You are viewing documentation for version 2 of the AWS SDK for Ruby. Version 3 documentation can be found here.

Class: Aws::MachineLearning::Types::CreateDataSourceFromRedshiftInput

Inherits:
Struct
  • Object
show all
Defined in:
(unknown)

Overview

Note:

When passing CreateDataSourceFromRedshiftInput as input to an Aws::Client method, you can use a vanilla Hash:

{
  data_source_id: "EntityId", # required
  data_source_name: "EntityName",
  data_spec: { # required
    database_information: { # required
      database_name: "RedshiftDatabaseName", # required
      cluster_identifier: "RedshiftClusterIdentifier", # required
    },
    select_sql_query: "RedshiftSelectSqlQuery", # required
    database_credentials: { # required
      username: "RedshiftDatabaseUsername", # required
      password: "RedshiftDatabasePassword", # required
    },
    s3_staging_location: "S3Url", # required
    data_rearrangement: "DataRearrangement",
    data_schema: "DataSchema",
    data_schema_uri: "S3Url",
  },
  role_arn: "RoleARN", # required
  compute_statistics: false,
}

Instance Attribute Summary collapse

Instance Attribute Details

#compute_statisticsBoolean

The compute statistics for a DataSource.

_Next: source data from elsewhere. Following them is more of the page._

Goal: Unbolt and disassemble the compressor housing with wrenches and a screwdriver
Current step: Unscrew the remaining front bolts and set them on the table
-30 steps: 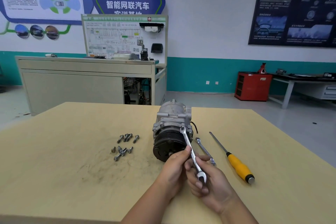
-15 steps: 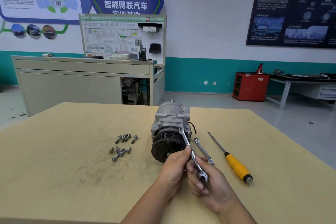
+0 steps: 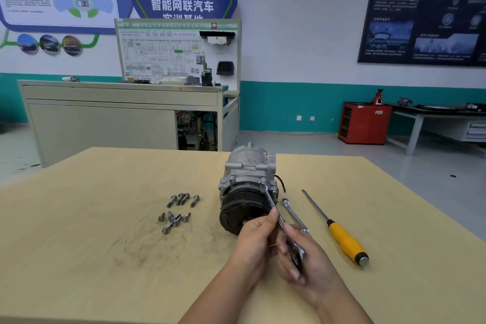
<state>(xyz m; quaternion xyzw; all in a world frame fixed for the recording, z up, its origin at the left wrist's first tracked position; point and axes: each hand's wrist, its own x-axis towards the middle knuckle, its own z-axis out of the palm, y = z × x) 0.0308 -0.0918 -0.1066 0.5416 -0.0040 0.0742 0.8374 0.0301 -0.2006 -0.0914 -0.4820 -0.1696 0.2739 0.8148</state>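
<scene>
Workshop table [image 3: 79, 258], tan. Both hands, left hand [image 3: 256, 241] and right hand [image 3: 306, 264], closed around one wrench [image 3: 280, 219]; its far end sits on the compressor [image 3: 248, 187] just beyond. Left of grip: loose bolts [image 3: 177, 209]. Right: second wrench [image 3: 294, 216], screwdriver [image 3: 338, 231].

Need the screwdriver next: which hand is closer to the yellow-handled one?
Right. The right hand sits just left of the yellow-handled screwdriver, holding the wrench by its near end. The left hand lies farther left, in front of the compressor.
</scene>
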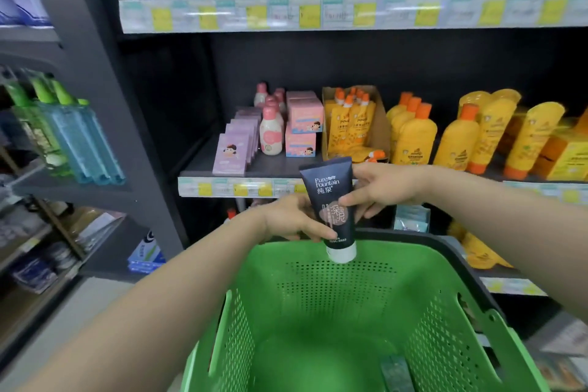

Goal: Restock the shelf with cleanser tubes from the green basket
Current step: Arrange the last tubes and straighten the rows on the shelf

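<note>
A dark navy cleanser tube with a white cap pointing down hangs upright above the far rim of the green basket. My left hand grips its lower part from the left. My right hand pinches its middle from the right. One more dark tube lies on the basket floor at the bottom. The middle shelf lies just behind the held tube. The top shelf carries a row of standing tubes.
On the middle shelf stand pink and lilac boxes, pink bottles, an open carton of orange-capped pouches and yellow bottles. The shelf's left part is bare. A side rack at left holds blue and green bottles.
</note>
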### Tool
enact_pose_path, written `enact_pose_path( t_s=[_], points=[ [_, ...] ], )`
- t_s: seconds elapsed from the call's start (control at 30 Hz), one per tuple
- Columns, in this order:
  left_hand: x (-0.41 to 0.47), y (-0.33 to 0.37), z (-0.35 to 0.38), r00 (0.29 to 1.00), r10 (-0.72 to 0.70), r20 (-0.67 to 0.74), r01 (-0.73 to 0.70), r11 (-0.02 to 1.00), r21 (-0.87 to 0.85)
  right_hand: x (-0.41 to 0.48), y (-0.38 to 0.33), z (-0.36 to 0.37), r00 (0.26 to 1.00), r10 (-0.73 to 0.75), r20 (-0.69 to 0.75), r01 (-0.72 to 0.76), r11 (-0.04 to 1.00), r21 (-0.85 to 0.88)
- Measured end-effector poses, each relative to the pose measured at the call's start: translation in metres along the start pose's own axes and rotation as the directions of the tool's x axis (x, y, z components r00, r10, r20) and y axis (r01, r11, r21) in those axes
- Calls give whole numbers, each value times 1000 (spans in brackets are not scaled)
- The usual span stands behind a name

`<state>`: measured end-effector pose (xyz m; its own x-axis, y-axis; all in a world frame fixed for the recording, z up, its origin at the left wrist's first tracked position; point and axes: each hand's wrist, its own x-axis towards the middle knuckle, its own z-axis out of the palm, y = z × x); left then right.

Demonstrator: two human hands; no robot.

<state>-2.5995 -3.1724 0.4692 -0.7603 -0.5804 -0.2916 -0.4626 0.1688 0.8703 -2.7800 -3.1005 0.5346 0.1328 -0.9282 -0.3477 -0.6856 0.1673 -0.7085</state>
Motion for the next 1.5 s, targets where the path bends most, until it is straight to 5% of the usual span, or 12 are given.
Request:
enact_pose_path(
  t_s=[0.47,0.73,1.03,1.5],
  points=[
    [-22,83,-47,896,245,-371,-297,951,-88,-23,-73,-65,947,-221,-231,242,968,64],
    [-31,146,-67,825,379,-420,-402,915,37,-40,-98,-101,841,-282,-462,322,947,7],
    [-23,225,-64,740,462,-489,-454,879,144,-83,-109,-153,797,-286,-532,271,957,-108],
    [26,335,-67,603,542,-586,-594,795,124,-96,-117,-237,494,-326,-806,399,909,-123]
  ],
)
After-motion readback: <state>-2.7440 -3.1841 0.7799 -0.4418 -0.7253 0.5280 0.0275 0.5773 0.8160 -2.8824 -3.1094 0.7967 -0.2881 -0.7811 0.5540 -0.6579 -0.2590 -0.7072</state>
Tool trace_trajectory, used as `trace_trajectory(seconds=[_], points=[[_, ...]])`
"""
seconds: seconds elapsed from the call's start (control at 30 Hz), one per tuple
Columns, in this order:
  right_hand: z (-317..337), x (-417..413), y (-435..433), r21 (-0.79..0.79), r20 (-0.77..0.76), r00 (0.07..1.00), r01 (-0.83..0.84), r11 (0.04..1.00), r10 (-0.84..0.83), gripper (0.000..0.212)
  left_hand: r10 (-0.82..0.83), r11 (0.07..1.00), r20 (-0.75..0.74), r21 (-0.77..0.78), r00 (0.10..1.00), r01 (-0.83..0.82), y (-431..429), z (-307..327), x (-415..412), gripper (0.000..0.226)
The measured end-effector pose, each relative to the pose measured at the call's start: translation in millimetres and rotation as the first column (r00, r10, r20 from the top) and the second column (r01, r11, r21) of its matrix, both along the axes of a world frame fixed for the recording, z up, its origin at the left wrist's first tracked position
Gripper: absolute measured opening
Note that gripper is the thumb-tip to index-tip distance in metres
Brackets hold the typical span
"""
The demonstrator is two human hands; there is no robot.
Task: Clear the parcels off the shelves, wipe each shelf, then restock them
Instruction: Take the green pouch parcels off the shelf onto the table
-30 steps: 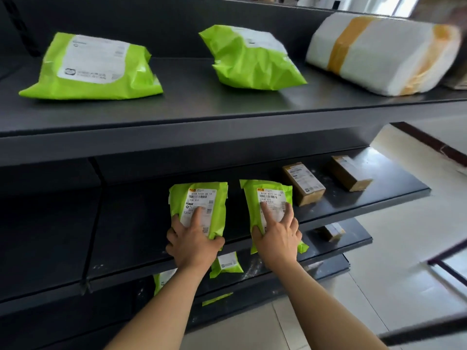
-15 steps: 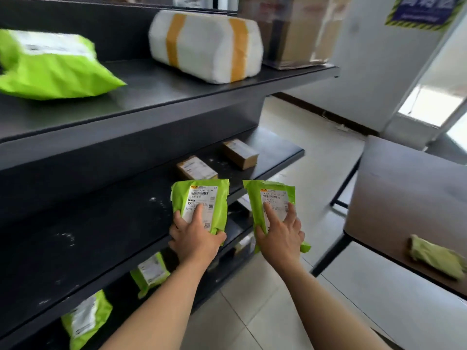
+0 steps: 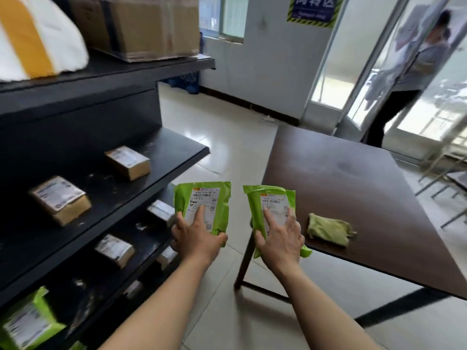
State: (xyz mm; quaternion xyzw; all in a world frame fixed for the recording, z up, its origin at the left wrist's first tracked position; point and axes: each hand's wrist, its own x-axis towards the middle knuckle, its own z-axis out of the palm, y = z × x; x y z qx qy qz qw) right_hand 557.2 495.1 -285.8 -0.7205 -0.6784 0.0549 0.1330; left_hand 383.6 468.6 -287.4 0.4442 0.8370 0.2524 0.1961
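Observation:
My left hand (image 3: pixel 195 237) grips a green mailer parcel (image 3: pixel 217 198) with a white label, held in the air just off the front edge of the dark shelf (image 3: pixel 161 173). My right hand (image 3: pixel 281 238) grips a second green mailer parcel (image 3: pixel 255 210) beside the near left corner of the brown table (image 3: pixel 353 185). A crumpled green cloth (image 3: pixel 328 229) lies on that table, right of my right hand. Two small brown boxes (image 3: pixel 127 161) (image 3: pixel 60 199) sit on the middle shelf.
A white parcel with yellow tape (image 3: pixel 38 39) and a large cardboard box (image 3: pixel 149 26) rest on the top shelf. Lower shelves hold several small boxes (image 3: pixel 115 250) and a green parcel (image 3: pixel 27 319). A person (image 3: pixel 414 72) stands at the doorway, far right. Tiled floor lies between shelf and table.
Both parcels have been lifted off the middle shelf and carried right, away from the shelf toward the table. My view has swung right, bringing the table and doorway into sight.

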Motion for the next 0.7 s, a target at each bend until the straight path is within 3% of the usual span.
trace_trajectory(seconds=[0.23,0.7], points=[[-9,90,43,-0.006,0.008,0.993,0.116,0.993,-0.116,0.064,-0.120,0.993,-0.014,-0.021,0.993,0.120,64,-13,85,0.092],[-27,179,189,-0.076,0.066,0.956,0.291,0.954,-0.287,0.062,-0.302,0.948,-0.021,-0.109,0.953,0.298,242,-30,166,0.094]])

The statistics are generated from the observation data referenced by a DataSource. Amazon ML uses the statistics internally during MLModel training. This parameter must be set to true if the DataSource needs to be used for MLModel training.

Returns:

  • (Boolean)

    The compute statistics for a DataSource.

#data_source_idString

A user-supplied ID that uniquely identifies the DataSource.

Returns:

  • (String)

    A user-supplied ID that uniquely identifies the DataSource.

#data_source_nameString

A user-supplied name or description of the DataSource.

Returns:

  • (String)

    A user-supplied name or description of the DataSource.

#data_specTypes::RedshiftDataSpec

The data specification of an Amazon Redshift DataSource:

  • DatabaseInformation - * DatabaseName - The name of the Amazon Redshift database.

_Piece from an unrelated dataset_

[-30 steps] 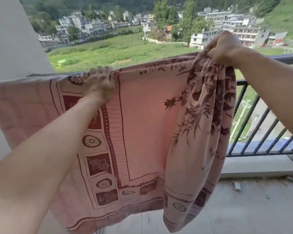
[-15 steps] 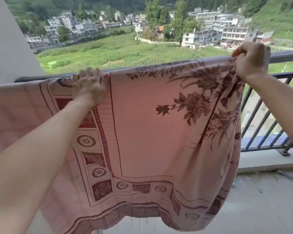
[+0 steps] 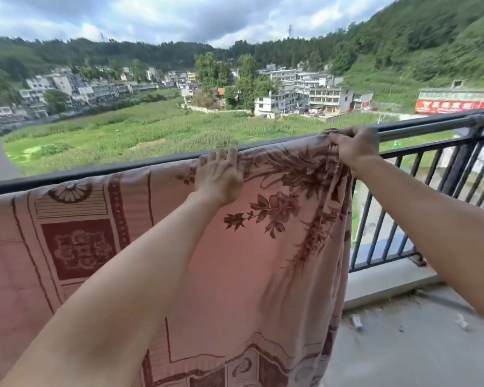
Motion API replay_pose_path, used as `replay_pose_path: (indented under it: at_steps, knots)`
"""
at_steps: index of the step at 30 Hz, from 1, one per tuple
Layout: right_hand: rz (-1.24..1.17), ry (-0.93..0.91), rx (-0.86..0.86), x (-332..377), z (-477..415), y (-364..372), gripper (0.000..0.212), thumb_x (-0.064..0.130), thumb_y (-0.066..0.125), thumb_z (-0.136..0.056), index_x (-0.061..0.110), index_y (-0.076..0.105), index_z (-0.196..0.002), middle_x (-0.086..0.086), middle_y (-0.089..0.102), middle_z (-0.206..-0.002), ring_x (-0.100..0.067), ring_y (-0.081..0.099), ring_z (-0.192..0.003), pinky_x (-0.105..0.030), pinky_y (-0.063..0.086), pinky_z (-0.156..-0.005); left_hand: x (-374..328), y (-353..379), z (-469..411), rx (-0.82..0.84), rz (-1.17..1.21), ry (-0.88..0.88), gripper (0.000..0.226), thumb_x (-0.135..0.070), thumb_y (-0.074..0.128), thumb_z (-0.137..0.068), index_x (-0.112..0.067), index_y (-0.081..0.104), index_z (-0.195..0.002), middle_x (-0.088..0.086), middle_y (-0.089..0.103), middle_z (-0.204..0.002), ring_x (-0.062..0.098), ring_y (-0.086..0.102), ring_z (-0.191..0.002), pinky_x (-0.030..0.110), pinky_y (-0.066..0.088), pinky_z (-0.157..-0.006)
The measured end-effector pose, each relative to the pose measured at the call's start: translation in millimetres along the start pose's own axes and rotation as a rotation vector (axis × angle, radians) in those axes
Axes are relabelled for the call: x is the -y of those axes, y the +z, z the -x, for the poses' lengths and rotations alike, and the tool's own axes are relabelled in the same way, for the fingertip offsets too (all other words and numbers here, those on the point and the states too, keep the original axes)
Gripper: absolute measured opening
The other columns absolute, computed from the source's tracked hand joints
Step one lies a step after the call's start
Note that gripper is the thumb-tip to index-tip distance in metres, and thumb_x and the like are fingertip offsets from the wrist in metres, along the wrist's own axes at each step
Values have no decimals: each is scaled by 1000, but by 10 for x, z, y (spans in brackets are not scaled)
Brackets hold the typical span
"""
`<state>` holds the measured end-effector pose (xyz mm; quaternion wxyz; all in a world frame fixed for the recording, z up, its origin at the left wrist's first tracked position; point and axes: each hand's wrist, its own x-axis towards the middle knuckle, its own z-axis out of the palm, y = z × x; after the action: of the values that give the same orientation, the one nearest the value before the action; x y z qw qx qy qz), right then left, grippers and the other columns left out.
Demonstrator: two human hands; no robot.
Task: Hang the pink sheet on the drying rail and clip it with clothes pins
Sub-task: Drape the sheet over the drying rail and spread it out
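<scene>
Along the top of the balcony railing, the dark metal drying rail [image 3: 95, 174] runs left to right across your view, climbing a little toward your right. The pink fabric sheet [image 3: 235, 261], printed with maroon flowers and bordered panels, is draped over it, so its long axis follows the rail. Both your hands are up at the fold, straight ahead at full reach. Your left hand [image 3: 220, 177] sits near the middle of the hung stretch, its fingers laid fairly straight over the top and pressing the cloth to the bar rather than pinching it, as far as shows. Your right hand [image 3: 352, 146] is clenched round the gathered right edge of the sheet, just where a pale metal tube [image 3: 430, 126] begins alongside the rail. To the left of your left hand the cloth lies flat and spread, while between your hands and below your right it is bunched into hanging folds. That tells you the direction that matters: the slack has to travel rightward along the rail, and your right hand is the one placed to draw it, with the left as the anchor. The free rail lies beyond your right hand. The lower hem hangs clear above the grey concrete balcony floor [image 3: 403, 344]. No clothes pins are in view, so clipping is likely a later step, and you will need a hand free for it.
</scene>
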<state>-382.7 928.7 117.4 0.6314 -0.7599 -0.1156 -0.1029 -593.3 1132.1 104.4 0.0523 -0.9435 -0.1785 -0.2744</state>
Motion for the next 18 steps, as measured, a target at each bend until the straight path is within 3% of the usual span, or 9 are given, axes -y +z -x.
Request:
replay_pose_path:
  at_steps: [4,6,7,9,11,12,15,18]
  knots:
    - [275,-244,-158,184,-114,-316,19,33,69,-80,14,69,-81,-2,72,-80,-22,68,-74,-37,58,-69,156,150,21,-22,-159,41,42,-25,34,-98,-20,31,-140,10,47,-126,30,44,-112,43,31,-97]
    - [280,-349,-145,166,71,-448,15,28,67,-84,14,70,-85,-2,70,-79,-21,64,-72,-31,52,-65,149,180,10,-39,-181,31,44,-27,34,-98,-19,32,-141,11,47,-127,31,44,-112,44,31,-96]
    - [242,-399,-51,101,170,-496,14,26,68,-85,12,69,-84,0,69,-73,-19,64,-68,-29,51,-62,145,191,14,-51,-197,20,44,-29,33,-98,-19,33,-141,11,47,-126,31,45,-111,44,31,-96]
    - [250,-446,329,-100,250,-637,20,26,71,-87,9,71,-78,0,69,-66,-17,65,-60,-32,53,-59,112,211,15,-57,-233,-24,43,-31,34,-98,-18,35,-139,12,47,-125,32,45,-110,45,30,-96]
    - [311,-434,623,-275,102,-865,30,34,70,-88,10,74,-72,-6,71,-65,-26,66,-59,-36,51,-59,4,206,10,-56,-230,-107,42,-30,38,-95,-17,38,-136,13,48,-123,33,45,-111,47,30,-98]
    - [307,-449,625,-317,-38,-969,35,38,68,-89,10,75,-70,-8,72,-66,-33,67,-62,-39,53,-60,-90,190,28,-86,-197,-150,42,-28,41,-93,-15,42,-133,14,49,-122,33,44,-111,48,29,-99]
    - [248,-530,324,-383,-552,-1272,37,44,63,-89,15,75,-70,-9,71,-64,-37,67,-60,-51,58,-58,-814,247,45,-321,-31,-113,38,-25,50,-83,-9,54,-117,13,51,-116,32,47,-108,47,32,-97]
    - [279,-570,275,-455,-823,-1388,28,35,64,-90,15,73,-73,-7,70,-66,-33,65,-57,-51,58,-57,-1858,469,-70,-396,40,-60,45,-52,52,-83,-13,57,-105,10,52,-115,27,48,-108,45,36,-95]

    • ClusterIdentifier - The unique ID for the Amazon Redshift cluster.
  • DatabaseCredentials - The AWS Identity and Access Management (IAM) credentials that are used to connect to the Amazon Redshift database.

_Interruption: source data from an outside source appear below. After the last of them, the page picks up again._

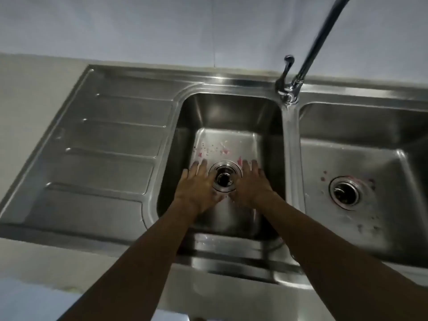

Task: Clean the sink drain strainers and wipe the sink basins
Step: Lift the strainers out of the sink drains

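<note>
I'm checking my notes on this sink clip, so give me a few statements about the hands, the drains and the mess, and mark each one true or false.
1. Both hands, left hand and right hand, are down in the left basin. True.
2. The left hand holds a sponge. False: both hands are bare, flat and empty.
3. The hands lie on either side of the left drain strainer. True.
4. Water is running from the faucet. False: no stream shows.
5. Pink specks dot the left basin floor. True.
6. The right drain strainer has been lifted out. False: it sits in the right basin.
</note>
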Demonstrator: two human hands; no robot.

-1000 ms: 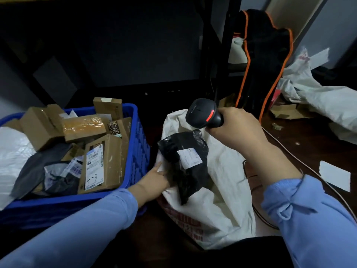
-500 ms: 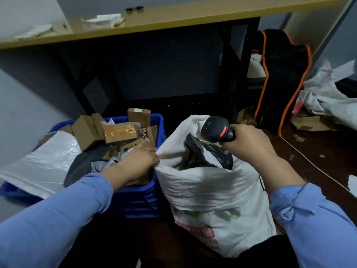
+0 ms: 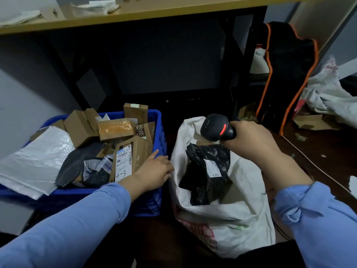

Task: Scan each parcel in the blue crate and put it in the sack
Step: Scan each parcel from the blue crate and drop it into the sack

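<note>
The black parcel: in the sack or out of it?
In. The black parcel lies inside the open sack, below its rim.

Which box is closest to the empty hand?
The flat cardboard box with "4-3" handwritten on its label, right beside the left hand; the other boxes sit farther back in the blue crate.

1 blue crate (image 3: 161,122), 1 sack (image 3: 241,209), 1 scanner (image 3: 214,126), 1 black parcel (image 3: 201,182) in sack, roughly 5 cardboard boxes (image 3: 81,128), 3 poly mailers (image 3: 34,165) in crate.
</note>
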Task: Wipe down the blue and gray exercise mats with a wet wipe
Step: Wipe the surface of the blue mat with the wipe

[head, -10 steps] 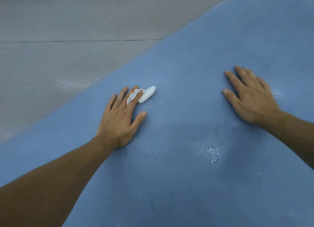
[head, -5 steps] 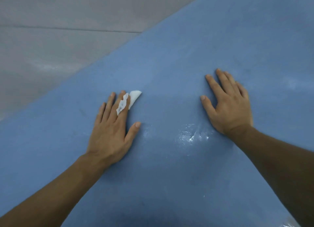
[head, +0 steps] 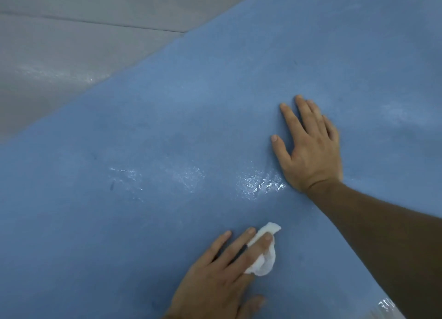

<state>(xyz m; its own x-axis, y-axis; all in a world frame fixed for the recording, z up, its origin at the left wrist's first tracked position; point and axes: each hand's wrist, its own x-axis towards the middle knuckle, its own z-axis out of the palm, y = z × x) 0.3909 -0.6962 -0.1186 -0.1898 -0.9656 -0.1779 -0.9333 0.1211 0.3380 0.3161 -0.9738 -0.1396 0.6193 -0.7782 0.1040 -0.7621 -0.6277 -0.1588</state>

  • SelectSqlQuery - The query that is used to retrieve the observation data for the Datasource.

  • S3StagingLocation - The Amazon Simple Storage Service (Amazon S3) location for staging Amazon Redshift data. The data retrieved from Amazon Redshift using the SelectSqlQuery query is stored in this location.

  • DataSchemaUri - The Amazon S3 location of the DataSchema.

  • DataSchema - A JSON string representing the schema. This is not required if DataSchemaUri is specified.

  • DataRearrangement - A JSON string that represents the splitting and rearrangement requirements for the DataSource.

    Sample - "`{\"splitting\":{\"percentBegin\":10,\"percentEnd\":60}}`"

Returns:

#role_arnString

A fully specified role Amazon Resource Name (ARN). Amazon ML assumes the role on behalf of the user to create the following:

  • A security group to allow Amazon ML to execute the SelectSqlQuery query on an Amazon Redshift cluster

  • An Amazon S3 bucket policy to grant Amazon ML read/write permissions on the S3StagingLocation

Returns:

  • (String)

    A fully specified role Amazon Resource Name (ARN).